The rest of the back section is unnecessary. Josh Homme’s inclusion simply feels weird, as we have no other band members weighing in on what it was like to work with Iggy. Granted, Homme is a generation younger, so Iggy Pop is both influencer and colleague at once, but his interview revealed nothing about Iggy’s nature that readers cannot glean themselves right from Iggy’s mouth. Ben Blackwell has a memoirish essay that reinforces White’s Michigan thread in a more detailed way, but the more detailed way ends up feeling very tedious by comparison. Then there are some reprints of music magazine snippets curated to talk about Iggy Pop’s various phases and legacy, and a final interview focusing on his fashion sense that should’ve instead been integrated as fodder for new questions.
So the last 20 or 30 pages of the book are poorly chosen, but what a goldmine of priceless nuggets is to be had from getting Iggy Pop in his own words. It’s a geyser of Midwestern syntax and unflinching self-evaluation.
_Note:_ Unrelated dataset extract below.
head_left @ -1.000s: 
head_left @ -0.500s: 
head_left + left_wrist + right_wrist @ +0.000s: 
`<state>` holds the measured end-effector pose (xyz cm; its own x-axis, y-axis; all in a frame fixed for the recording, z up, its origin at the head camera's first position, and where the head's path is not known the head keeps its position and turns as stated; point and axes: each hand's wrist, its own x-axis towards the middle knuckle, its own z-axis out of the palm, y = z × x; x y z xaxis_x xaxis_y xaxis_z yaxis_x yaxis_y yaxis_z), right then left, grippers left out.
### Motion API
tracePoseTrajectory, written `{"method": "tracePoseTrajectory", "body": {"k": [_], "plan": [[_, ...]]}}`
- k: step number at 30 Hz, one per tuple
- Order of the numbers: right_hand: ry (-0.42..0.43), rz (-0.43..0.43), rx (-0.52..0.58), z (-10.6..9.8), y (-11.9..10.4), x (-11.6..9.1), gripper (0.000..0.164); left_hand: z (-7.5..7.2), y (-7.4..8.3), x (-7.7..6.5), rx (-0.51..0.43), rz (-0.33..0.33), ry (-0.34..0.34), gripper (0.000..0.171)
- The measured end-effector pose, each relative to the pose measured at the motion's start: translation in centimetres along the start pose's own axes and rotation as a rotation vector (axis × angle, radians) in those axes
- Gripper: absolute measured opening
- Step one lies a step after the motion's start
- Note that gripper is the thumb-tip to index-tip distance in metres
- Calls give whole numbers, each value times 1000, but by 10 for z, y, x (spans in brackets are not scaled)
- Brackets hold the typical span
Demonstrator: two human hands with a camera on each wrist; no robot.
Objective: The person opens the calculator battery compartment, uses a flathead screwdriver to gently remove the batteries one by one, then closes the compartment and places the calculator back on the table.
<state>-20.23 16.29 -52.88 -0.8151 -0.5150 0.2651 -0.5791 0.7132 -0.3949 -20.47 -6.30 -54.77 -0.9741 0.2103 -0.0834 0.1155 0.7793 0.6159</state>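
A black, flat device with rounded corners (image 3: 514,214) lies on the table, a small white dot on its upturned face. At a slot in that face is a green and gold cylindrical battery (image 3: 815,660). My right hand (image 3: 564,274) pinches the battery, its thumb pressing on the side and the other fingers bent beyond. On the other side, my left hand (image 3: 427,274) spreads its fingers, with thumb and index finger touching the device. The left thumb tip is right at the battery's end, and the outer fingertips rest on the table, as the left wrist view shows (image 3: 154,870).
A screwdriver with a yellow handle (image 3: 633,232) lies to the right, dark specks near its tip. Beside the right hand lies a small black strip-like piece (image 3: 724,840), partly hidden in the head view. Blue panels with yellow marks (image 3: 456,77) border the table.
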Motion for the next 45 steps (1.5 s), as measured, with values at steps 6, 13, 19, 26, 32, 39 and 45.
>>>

The way he keeps saying “all of the sudden” or “all the sudden” instead of “all of a sudden”. The way he says the Boss is a “class guy” instead of a “classy guy”. A hundred thousand “you know” phrases are dropped in as commas. He keeps saying he tells it like it is before he criticizes either his animal or his genius natures.
This book is launching in the same window as Jim Jarmusch’s documentary, Gimme Danger. Iggy also collaborated with — in fact, instigated — that production. It begins with the band imploding in 1973, whereas this book begins at the beginning. Jarmusch is likewise peddling exclusive archival material and the true fan angle, plus he chose to interview the immediate band family. I have yet to see the film, but my guess is that the book and the film will be differently and equally valuable in large part simply because Iggy Pop doesn’t do anything canned and repetitive. He doesn’t go in for that Warholian copy machine approach just to cash in.
Iggy Pop is a capable, confident narrator of his authentically weird life. He hasn’t actually been clouded by total chaos, which is why Total Chaos is well worth reading.